We’re excited to have our colleague and friend Amber Wood as our guest. She talks with us about the exploitation of queer people in the church, including:

  • Your Goodness is God (13:00): “I was raised that anything good in you is God. That's not you. Your humanity essentially is bad. And so if I take away my belief in God or my belief in Jesus, if I take that away, I'm just now trying to figure out who I am because all my identity that was good. Well, that had to be God. Anything that's bad, well that's just your sinful nature, right? So what exists when you take that away?” Amber shares how the Southern Baptist Church taught that all your goodness is God and all your badness is you.

  • Erasure in the Church (15:00): Amber reflects on how homosexuality was not even condemned, it was never mentioned. “I don't remember them ever really talking about queerness. It was so black and white in scripture to the point of just like, I wouldn't commit adultery or I wouldn't rob a bank. I'm not going to have a same-sex relationship. It wasn't something that was taught about in lessons.” Amber shares her story about not being able to identify what a crush on women even felt like because there was no vocabulary ever given for that. Erasure spurs feelings of confusion and non-belonging without ever giving a label so many people feel more lost. Jeremiah summarizes, “The assumption that if we don't talk about something, people will just like make the assumption, oh, well I don't need to explore that.” (21:00) 

  • Guilt Around Masturbation (31:00): Amber shares her guilt around masturbation: “I was tormented by that. I felt like that was my horrible thing and I felt so much guilt and shame for it. Now I can look back and be like, no one took the time to really talk to you and educate you and, and support you in that,” This is heartbreaking because these feelings could have been non-existent if proper sex education was taught and available.

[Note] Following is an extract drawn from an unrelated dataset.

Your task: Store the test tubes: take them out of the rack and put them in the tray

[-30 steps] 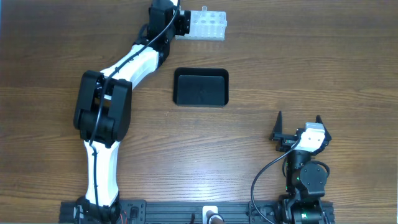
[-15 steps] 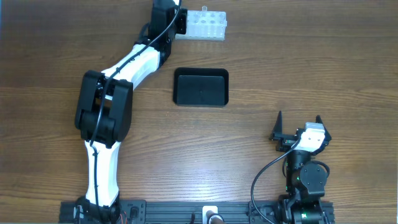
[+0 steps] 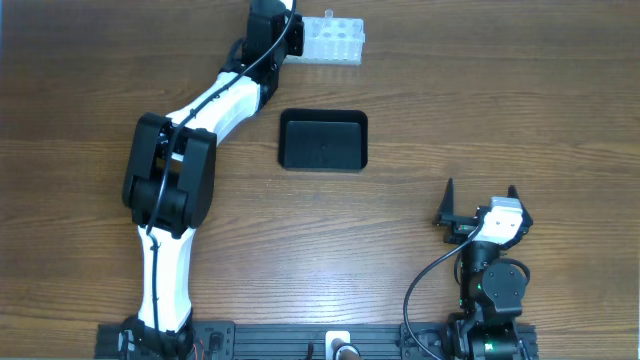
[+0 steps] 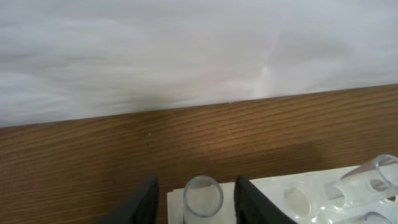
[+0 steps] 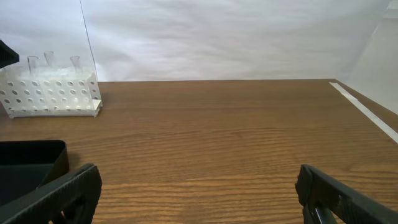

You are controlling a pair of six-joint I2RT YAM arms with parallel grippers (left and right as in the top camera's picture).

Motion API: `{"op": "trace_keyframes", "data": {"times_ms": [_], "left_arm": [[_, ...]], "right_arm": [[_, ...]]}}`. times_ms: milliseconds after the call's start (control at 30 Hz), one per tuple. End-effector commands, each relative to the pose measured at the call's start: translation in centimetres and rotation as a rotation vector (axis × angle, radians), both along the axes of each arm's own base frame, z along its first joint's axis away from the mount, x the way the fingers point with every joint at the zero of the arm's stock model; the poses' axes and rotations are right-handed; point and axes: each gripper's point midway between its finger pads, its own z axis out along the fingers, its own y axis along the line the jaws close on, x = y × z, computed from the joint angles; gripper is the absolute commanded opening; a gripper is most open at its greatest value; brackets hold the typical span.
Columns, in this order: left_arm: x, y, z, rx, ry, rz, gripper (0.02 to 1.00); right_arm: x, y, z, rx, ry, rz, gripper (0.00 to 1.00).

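Observation:
A white test tube rack (image 3: 335, 41) stands at the table's far edge, with three clear tubes upright in it (image 5: 50, 59). My left gripper (image 3: 292, 34) is at the rack's left end. In its wrist view the gripper (image 4: 196, 184) is open, its fingers on either side of one tube's rim (image 4: 203, 196) with small gaps. A second tube (image 4: 379, 173) leans farther along the rack (image 4: 298, 200). The black tray (image 3: 323, 140) lies in front of the rack, nothing in it. My right gripper (image 3: 480, 207) rests open near its base, far from both.
Bare wooden table lies all around the tray and rack. A white wall or sheet rises just behind the rack (image 5: 50, 93). The tray's corner (image 5: 31, 163) sits close in front of my right gripper (image 5: 199, 208). A pale tape strip (image 5: 367, 115) marks the table's right side.
My left arm has crept slightly right, toward the rack's end. The right arm, tray and rack have not moved.

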Motion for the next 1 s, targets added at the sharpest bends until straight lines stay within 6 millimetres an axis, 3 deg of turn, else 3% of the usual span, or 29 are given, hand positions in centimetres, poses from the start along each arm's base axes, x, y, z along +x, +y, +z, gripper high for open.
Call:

The conversation about comprehensive sex education is a theme throughout Sexvangelicals because so many painful feelings stem from inaccurate or non-existent sex education.

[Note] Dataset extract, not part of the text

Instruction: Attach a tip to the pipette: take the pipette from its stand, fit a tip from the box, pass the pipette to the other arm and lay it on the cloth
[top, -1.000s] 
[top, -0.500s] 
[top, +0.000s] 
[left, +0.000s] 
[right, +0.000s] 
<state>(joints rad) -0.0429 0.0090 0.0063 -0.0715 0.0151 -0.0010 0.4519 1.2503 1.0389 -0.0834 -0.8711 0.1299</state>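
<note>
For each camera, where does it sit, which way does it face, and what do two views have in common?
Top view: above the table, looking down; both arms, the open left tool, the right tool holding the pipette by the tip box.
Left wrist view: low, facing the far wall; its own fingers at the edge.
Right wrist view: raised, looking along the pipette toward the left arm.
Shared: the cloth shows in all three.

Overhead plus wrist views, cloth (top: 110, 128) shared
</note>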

  • Developmental Delays (48:00): Amber explains, “With some clients that I have who come out later in life, their developmental level of building relationships is more at a junior high level now. So the immaturity part of that is trying to navigate that. Plus their entire self-worth and how they view themselves is all messed up. Yeah. That puts them at bigger risk of being in unhealthy relationships, because they don't understand who they are, what they are outside of what they were raised to believe.” Julia and Jeremiah talk about the impact of those developmental delays on the stability of relationships.

Amber closes with a message of hope: “I'm seeing more acceptance and less of a stigma. The LGBTQ community is just normal. And so it gives me hope that they will then raise their children to where they're accepting and they don't have to go through this. That gives me hope that, that maybe this is changing.”

Let’s heal together!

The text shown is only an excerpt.